Cette dernière assure au site d'information que ce n'est pas sa maison de production qui a géré le contrat avec Reliance, mais My Family, qui s'occupe des films de Kev Adams. En ce qui concerne les Rafale, Dassault Aviation explique que le contrat avait été "établi de gouvernement à gouvernement". Le partenariat avec le groupe indien Reliance est "le choix de Dassault Aviation", précise encore l'entreprise française.

Dans un communiqué vendredi soir, le ministère des affaires étrangères français a rappelé que cet accord portait "sur les seules obligations du gouvernement français de s’assurer de la livraison et de la qualité de cet équipement". "Le gouvernement français n’est en aucune façon impliqué dans le choix des partenaires industriels indiens qui ont été, sont ou seront sélectionnés par les industriels français", a-t-il ajouté.

Quelle est la position du gouvernement indien ?

Les déclarations de François Hollande mettent le gouvernement indien en difficulté.
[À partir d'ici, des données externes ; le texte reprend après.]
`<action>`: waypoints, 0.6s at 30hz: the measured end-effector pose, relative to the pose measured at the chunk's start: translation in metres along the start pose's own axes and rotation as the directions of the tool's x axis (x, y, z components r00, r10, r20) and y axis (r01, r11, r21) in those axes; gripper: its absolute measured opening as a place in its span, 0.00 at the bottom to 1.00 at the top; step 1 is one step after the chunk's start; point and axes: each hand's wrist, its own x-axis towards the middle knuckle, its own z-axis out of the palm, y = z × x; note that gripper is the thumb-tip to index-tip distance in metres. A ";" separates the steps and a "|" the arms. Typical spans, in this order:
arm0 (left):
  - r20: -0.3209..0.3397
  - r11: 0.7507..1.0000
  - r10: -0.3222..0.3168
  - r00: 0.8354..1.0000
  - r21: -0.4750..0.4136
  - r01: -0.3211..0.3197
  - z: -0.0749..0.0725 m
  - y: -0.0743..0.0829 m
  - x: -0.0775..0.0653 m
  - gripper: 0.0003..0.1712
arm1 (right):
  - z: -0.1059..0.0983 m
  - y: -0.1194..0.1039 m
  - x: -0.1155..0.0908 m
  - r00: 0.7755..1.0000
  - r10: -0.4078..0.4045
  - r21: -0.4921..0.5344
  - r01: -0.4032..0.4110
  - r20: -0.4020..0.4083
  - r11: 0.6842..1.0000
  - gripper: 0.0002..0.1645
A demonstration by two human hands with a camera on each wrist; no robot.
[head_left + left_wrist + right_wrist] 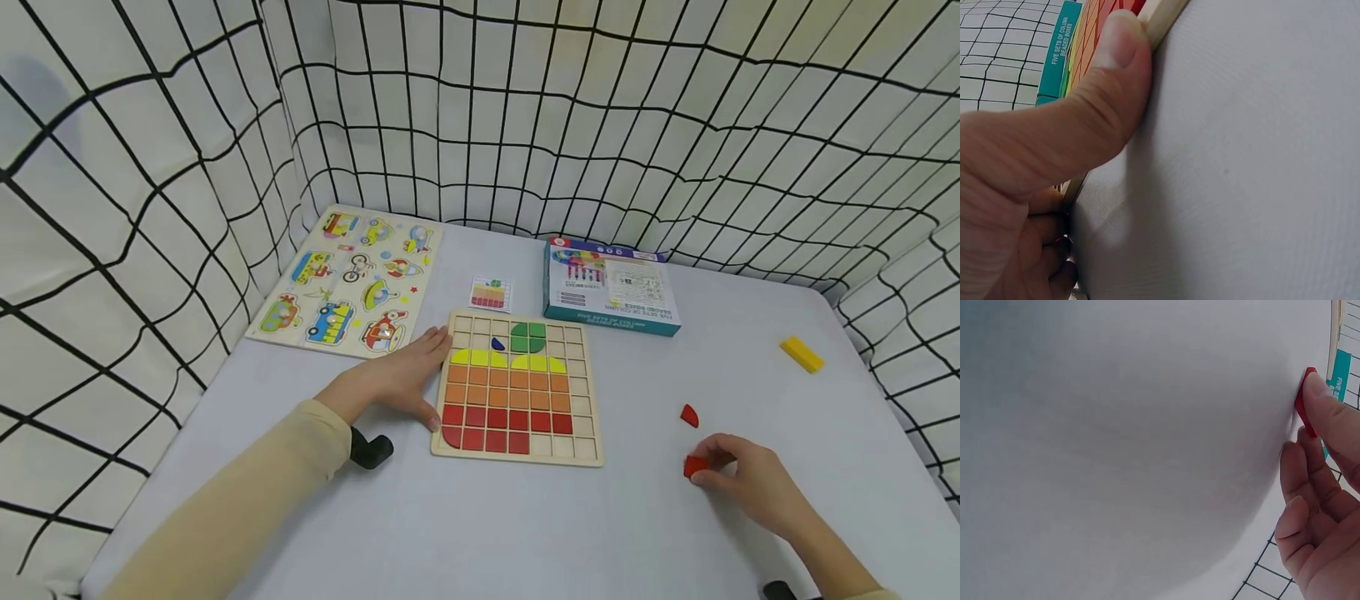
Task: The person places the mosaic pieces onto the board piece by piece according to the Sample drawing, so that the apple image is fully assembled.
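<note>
A wooden grid board (592, 417) lies on the white table, with red, orange, yellow and green flat pieces in its cells. One small dark blue piece (498, 343) sits tilted near the green ones (528, 337). My left hand (397, 375) rests along the board's left edge, its thumb at the lower corner and its fingers stretched toward the upper corner. Off to the right, my right hand (738, 479) pinches a red flat piece (1307, 403) between thumb and fingertips, low over the table. Just beyond that hand is a red quarter-round piece (689, 416).
Behind the board are a small pattern card (491, 294) and a teal box (611, 287). A picture puzzle board (345, 283) lies at the back left, a yellow block (802, 354) at the far right. Black netting (525, 125) borders the table's back and sides.
</note>
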 end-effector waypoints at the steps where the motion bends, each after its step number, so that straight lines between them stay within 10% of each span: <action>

Ces propos "sont en train d'être vérifiés", a réagi vendredi 21 septembre le porte-parole du ministère de la Défense sur Twitter. "Ni le gouvernement indien ni le gouvernement français n'ont eu leur mot à dire dans cette décision commerciale", insiste-t-il.

Une réaction qui ne convainc pas l'opposition indienne. "Grâce à François Hollande, nous savons désormais que Narendra Modi a personnellement accordé un marché au potentiel de milliards de dollars à un Anil Ambani en faillite", a tweeté le président du Congrès, Rahul Gandhi. "Le Premier ministre a trahi l'Inde", a ajouté l'héritier de la célèbre dynastie politique indienne.